TuneIn Radio has become a powerhouse in streaming music, helping 30 million of users connect to local radio content via its mobile apps. The Palo Alto, CA company is now ramping up efforts to bring its service to a very logical place: cars.
TuneIn Radio announced Tuesday that it is being integrated into Ford’s Sync AppLink platform, which enables users of Ford Sync-enabled vehicles to control apps using voice controls. Users will be able to access TuneIn Radio’s more than 50,000 FM, AM, HD and Internet radio stations, and will be able to conduct voice searches for artists or genres or explore top stations using their location information. The news follows an announcement last week that TuneIn Radio was launching a “car mode” for its Android app, allowing users to use voice commands to conduct searches and find music.
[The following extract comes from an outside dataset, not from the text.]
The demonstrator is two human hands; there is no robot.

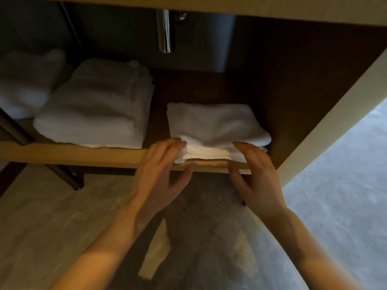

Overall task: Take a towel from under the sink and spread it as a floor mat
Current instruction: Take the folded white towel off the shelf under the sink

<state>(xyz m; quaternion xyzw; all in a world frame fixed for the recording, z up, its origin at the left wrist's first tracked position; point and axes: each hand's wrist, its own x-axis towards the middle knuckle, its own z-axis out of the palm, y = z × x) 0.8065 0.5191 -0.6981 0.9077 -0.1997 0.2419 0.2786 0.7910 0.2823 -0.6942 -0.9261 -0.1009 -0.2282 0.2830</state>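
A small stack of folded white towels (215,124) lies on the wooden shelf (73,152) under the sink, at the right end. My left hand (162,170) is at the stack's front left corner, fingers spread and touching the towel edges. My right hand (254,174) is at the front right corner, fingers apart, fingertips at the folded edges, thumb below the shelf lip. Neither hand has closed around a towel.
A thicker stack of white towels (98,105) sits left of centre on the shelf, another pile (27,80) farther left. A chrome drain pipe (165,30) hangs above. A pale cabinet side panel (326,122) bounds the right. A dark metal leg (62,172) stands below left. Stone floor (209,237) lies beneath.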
TuneIn Radio is already in use on more than 150 devices such as the Logitech Squeezebox and Sonos’ line of connected speaker. And it’s been integrated into certain BMW and Mini vehicles, but that service was white labeled. Now, the company expects to announce a lot more branded deals with auto companies this year and beyond as it tries to conquer the in-car experience, something Internet radio leader Pandora has got a big head start on.
John Donham, CEO of TuneIn, told me about 100,000 TuneIn Radio users utilize the service through in-car solutions, though many more probably connect to TuneIn with in-car Bluetooth. But he said he believes there’s a great opportunity to expand TuneIn’s presence, because about half of radio listening is done in-car. He said TuneIn’s ability to find relevant music and content for users is a big step up over existing radio, which is still one of the most popular ways for people to discover new music.
“There is tons of compelling content on the radio all the time but there hasn’t been a spectacular interface for finding it. We see that as a huge opportunity,” Donham said.
Donham said future deployments of TuneIn Radio in vehicles will be able to integrate with a car’s FM chip to provide local stations, and then seamlessly switch over to streaming radio when a car travels beyond FM broadcasting range. That’s important as users face more data caps that can put a crunch on streaming services.
Donham said despite the belief that 8-tracks, taps and CDs would kill radio, nothing has. And apps like TuneIn show the enduring popularity of the medium.
“The Ford deal is just the beginning for us,” said Doham. “I think a lot of listening will shift to digital. We’re seeing people using digital dashboard rather than their analog dash.”